» WHAT YOU ARE ASKED TO DO: Using the records below, quote only the span that opens with the line containing "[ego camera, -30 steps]" and closes with the line containing "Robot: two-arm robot", exactly and inclusively.

(Dataset records)

Start of Block

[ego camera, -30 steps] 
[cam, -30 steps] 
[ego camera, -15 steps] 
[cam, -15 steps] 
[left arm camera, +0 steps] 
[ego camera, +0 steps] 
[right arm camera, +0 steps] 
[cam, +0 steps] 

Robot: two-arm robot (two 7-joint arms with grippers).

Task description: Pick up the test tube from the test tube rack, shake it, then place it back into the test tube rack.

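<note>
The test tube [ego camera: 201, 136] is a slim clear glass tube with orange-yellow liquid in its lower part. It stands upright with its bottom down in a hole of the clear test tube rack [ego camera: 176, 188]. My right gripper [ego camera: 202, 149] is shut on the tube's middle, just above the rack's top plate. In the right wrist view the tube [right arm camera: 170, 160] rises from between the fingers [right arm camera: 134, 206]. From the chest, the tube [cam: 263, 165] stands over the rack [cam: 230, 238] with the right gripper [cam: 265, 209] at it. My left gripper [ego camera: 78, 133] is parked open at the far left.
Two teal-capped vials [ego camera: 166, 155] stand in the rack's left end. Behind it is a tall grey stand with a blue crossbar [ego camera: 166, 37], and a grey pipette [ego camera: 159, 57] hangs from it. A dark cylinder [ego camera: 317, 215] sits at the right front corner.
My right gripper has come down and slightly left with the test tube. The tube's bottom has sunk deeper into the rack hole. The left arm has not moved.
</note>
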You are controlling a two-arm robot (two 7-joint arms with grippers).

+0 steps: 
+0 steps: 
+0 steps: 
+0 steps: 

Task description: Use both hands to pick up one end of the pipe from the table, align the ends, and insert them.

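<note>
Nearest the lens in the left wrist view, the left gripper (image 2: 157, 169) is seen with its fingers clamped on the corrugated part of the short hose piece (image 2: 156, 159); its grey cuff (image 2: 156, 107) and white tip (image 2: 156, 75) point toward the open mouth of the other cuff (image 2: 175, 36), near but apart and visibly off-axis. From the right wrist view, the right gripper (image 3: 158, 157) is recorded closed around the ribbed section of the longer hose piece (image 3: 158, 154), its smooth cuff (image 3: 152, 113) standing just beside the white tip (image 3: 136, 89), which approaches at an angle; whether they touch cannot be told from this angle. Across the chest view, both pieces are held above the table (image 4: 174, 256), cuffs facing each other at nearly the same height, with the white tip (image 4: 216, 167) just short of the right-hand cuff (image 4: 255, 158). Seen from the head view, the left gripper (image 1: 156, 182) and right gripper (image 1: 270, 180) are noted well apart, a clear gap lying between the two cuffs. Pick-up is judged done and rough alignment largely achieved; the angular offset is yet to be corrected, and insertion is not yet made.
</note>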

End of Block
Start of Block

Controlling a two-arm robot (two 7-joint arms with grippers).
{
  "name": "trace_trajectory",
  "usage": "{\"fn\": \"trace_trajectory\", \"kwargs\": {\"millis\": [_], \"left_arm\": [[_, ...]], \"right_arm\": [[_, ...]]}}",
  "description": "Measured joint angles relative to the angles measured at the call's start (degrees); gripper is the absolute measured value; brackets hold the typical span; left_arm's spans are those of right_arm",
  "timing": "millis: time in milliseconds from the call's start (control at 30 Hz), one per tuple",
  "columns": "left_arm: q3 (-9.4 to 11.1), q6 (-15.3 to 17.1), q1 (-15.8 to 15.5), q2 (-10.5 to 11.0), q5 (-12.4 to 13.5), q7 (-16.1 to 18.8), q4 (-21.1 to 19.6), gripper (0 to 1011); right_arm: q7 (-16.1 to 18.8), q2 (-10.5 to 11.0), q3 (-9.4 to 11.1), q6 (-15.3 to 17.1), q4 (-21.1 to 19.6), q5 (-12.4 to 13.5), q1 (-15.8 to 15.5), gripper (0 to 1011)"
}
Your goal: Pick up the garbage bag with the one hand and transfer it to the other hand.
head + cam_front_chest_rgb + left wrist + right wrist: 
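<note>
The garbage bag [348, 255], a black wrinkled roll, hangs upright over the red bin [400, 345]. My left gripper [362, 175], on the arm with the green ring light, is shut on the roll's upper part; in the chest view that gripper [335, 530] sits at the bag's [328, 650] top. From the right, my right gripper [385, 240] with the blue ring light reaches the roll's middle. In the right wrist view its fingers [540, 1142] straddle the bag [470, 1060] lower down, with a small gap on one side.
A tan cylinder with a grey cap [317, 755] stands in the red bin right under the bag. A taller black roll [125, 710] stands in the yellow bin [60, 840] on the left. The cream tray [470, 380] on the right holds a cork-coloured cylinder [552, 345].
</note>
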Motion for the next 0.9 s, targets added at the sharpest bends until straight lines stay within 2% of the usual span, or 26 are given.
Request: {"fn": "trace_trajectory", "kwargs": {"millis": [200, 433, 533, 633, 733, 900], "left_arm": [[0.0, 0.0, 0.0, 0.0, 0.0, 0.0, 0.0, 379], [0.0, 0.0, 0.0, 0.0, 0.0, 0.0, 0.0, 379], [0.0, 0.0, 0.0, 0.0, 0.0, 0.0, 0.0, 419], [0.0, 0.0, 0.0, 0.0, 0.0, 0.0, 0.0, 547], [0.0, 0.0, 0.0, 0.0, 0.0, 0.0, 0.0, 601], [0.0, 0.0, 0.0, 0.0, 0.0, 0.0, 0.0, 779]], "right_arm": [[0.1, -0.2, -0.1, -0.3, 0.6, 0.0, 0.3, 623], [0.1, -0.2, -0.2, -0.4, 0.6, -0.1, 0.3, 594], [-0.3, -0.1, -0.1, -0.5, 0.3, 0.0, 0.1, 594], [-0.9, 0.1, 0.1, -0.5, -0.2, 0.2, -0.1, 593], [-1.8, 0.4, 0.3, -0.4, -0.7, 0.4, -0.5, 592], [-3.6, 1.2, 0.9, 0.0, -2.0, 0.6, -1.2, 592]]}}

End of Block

» FINAL ANSWER:
[ego camera, -30 steps] 
[cam, -30 steps] 
[ego camera, -15 steps] 
[cam, -15 steps] 
[left arm camera, +0 steps] 
[ego camera, +0 steps] 
[right arm camera, +0 steps] 
[cam, +0 steps] 

Robot: two-arm robot (two 7-joint arms with grippers).

For this exercise, the work is now complete.